GEORGE W. ROBINSON, of Garrison, Iowa, who has practically retired from active life, was born in Warren township, Jennings county, Indiana, February 6, 1836, and is a son of H. M. and Martha (Brandon) Robinson, both probably born in Kentucky. His paternal grandfather emigrated from Scotland. The Brandon family had lived many years in Pennsylvania, but moved to Kentucky and later to Indiana; George Robinson's maternal grandmother was a cousin of the famous Kit Carson.
H. M. Robinson died when George was seven years of age, on June 18, 1843, aged about thirty-three years, and his mother married (second) in October 1848, John Buckles; they removed to a farm just west of South Bend, and later went to southern Michigan, where Mr. Buckles died in January, about 1891. Mrs. Buckles died in Smyrna, Nebraska, October 21, 1891, in her eighty-fourth year. H. M. Robinson and his wife had one son and three daughters; two daughters are deceased, and the youngest one now lives in Los Angeles, California. By her second marriage, Mrs. Buckles had but one child, who died in infancy.

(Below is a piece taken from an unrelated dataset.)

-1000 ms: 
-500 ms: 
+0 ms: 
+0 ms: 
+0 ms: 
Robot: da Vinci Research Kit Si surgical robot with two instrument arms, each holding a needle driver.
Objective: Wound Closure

George W. Robinson was reared in Indiana. He was seven years old when his father died; his mother married again when he was about twelve years of age, but as he couldn't get along with his step father he in the fall at the age of fifteen left home and worked on a farm for his board during the winter and attended country school. In the following spring he hired to work on a farm for seven dollars a month, the next year receiving nine dollars a month and the third year he got ten dollars. He saved his money and after he married rented land in Indiana for about three years, and then came to Benton county, Iowa, September 18, 1863; his guardian had previously on October 30, 1855, secured four hundred and eighty acres of land for him and his two sisters and this land remained in their possession until 1887, when one-half of it was sold to George Reiss. But the guardian had failed and neglected paying the taxes on the land in this county and it had been sold for taxes. Mr. Robinson paid them and only had three dollars and fifty cents left after redeeming the land. He chopped wood, husked corn and did anything to make a living. Mr. Robinson has followed farming most of his life, although he spent one year in a mill in Vinton when a young man, and spent two years, 1878-80, in Colorado. For several years he has leased his farm, and formerly raised fine graded stock; he was one of the first farmers of the vicinity to tile his land, and now has some four thousand rods of tiling. He has resided in Garrison some twelve years past, but still owns two fine farms in Big Grove township, one of two hundred and eighty acres and one of one hundred and sixty acres, both well improved and containing good buildings. He was an industrious and enterprising farmer, and has spent most of his life in this occupation. Before coming to Benton county he had done some farming, also operated a threshing machine, and also spent one fall with a threshing machine on first coming to Benton county. In the latter place he has made his fortune, and is one of the most successful farmers in the county. Politically he has always been a Republican, and he has served as trustee of Big Grove township and in various other offices. He belongs to the Masonic order, including the Knights Templars and Vinton Cyrus Commandery, and his wife attends the Methodist Episcopal church.
Mr. Robinson married, September 9, 1880, Mrs. Lucy E. Anderson, nee Shattuck, a native of Vermont, who came to Iowa in 1855 when a child of about twelve years, and they have children as follows: Stella, wife of E. J. Barkdoll, of Big Grove township; and Wilbur R., operating a farm in Big Grove township. Mr. Barkdoll was born and reared in Jackson township; he and his wife have one son, Gerald. Wilbur R. Robinson married Dora, daughter of Levi Eggleston, of Eden township, who died April 30, 1909, leaving one daughter, Ada Marie.